This medium custody facility will serve as the gateway for inmates who are preparing to re-enter society. A variety of transition programs such as Family Re-Unification, Victim Awareness, Anger Management and Money SMART, along with other programs, will help inmates serve as productive members of their community upon release.
In addition, inmates will have the opportunity to take part in academic programs and vocational education programs, such as Culinary Arts, Industrial Machine and Maintenance Repair and Masonry. These types of programs assist inmates in the transition process by providing relevant job skills training necessary to obtain gainful employment upon release.
"At the Gadsden Re-Entry Center, inmates will work hard to be well rounded citizens. They will be better parents, employees, students and community members," said Warden Walt Summers.
Successful re-entry is accomplished when a team of partners work together to assist inmates in becoming law-abiding citizens, thus reducing recidivism. The partnership and involvement of the community is key to developing a successful re-entry process.
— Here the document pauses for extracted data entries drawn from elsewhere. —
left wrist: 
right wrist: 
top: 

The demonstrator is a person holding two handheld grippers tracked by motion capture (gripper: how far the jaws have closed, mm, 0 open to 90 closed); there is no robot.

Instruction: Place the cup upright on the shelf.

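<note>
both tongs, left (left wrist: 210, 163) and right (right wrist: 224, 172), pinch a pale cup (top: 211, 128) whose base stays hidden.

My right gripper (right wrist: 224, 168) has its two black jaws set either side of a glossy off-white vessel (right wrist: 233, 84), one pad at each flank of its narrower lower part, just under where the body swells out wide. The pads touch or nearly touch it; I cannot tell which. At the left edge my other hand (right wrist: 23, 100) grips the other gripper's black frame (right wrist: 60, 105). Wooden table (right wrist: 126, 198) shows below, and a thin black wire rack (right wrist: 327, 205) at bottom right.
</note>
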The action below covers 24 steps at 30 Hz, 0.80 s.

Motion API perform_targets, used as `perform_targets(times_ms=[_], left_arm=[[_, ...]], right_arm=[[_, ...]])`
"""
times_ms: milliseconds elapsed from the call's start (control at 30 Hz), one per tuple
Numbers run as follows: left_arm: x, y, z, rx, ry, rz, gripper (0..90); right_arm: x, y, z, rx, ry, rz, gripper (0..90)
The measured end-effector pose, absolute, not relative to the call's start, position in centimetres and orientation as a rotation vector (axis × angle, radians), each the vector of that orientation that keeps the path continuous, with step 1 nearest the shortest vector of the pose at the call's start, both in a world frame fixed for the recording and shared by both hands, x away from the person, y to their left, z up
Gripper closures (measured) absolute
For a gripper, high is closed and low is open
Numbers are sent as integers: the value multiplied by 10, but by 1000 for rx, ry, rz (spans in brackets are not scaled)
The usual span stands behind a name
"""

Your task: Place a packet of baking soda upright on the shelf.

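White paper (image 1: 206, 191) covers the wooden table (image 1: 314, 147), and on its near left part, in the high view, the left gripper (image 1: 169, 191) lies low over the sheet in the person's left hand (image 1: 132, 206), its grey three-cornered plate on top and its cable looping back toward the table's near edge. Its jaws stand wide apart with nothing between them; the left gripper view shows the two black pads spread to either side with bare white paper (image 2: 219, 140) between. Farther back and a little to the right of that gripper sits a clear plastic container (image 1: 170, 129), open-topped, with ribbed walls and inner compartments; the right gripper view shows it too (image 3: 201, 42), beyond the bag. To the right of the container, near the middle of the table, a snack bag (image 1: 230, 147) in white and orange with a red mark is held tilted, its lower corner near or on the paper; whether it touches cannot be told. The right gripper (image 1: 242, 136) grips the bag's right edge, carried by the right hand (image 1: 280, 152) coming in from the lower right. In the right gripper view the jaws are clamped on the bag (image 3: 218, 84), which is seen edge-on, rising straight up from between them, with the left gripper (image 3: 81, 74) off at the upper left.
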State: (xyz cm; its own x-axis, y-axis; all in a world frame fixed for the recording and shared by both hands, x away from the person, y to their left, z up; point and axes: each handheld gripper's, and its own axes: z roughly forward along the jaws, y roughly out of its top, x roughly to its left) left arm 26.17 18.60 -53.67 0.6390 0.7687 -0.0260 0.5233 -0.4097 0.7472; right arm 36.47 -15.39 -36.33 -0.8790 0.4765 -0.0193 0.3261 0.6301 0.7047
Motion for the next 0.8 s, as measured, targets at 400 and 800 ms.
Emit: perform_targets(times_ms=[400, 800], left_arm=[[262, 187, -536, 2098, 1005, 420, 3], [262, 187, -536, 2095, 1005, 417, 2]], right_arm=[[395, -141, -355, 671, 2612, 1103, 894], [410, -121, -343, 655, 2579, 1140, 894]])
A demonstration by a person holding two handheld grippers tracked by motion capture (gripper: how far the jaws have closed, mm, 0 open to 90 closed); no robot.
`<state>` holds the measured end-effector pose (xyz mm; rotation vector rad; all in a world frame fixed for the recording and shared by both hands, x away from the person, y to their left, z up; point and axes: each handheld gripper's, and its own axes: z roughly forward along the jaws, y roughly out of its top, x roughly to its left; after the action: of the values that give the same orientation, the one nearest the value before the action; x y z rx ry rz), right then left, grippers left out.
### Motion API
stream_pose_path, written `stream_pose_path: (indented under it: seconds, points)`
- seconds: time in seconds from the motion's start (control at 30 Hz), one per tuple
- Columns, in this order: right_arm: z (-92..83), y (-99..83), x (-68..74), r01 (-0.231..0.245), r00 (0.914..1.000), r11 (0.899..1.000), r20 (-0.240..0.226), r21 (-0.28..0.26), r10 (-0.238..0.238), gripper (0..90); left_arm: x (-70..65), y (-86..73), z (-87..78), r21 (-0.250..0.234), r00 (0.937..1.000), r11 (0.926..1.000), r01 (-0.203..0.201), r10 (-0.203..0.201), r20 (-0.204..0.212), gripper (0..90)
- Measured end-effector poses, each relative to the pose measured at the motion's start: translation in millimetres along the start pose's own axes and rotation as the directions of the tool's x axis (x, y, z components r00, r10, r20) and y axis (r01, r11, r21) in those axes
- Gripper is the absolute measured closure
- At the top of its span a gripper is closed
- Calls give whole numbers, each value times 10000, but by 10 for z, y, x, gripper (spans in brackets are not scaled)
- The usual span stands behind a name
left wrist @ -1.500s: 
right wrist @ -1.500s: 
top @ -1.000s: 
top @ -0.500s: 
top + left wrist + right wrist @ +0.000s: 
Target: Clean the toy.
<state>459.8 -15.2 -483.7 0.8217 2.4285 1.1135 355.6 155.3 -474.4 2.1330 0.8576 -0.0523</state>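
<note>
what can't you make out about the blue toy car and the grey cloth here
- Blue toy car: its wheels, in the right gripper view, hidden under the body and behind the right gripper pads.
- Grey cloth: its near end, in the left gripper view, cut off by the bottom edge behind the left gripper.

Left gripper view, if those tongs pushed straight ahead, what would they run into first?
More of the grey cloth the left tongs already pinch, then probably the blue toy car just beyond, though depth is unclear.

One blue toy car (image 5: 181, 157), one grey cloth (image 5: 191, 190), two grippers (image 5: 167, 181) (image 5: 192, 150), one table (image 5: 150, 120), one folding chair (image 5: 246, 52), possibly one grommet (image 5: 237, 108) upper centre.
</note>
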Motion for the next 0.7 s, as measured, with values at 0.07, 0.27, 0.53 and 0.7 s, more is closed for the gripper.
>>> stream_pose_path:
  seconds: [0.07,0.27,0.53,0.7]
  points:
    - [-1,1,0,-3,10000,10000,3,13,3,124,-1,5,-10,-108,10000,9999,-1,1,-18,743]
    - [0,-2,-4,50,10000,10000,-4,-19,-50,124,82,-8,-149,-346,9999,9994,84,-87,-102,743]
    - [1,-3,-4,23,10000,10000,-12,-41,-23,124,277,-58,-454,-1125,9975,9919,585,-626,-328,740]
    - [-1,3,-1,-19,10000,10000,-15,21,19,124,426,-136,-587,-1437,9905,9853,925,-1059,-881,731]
The Open House today offered an opportunity for community members to view the facility and become familiar with the Department and institution staff. Inmates will arrive at the facility beginning in January, at which time community volunteers can participate in facility programs and activities.
As Florida's largest state agency, the Department of Corrections employs more than 22,000 members statewide, oversees more than 100,000 inmates and supervises nearly 146,000 offenders in the community.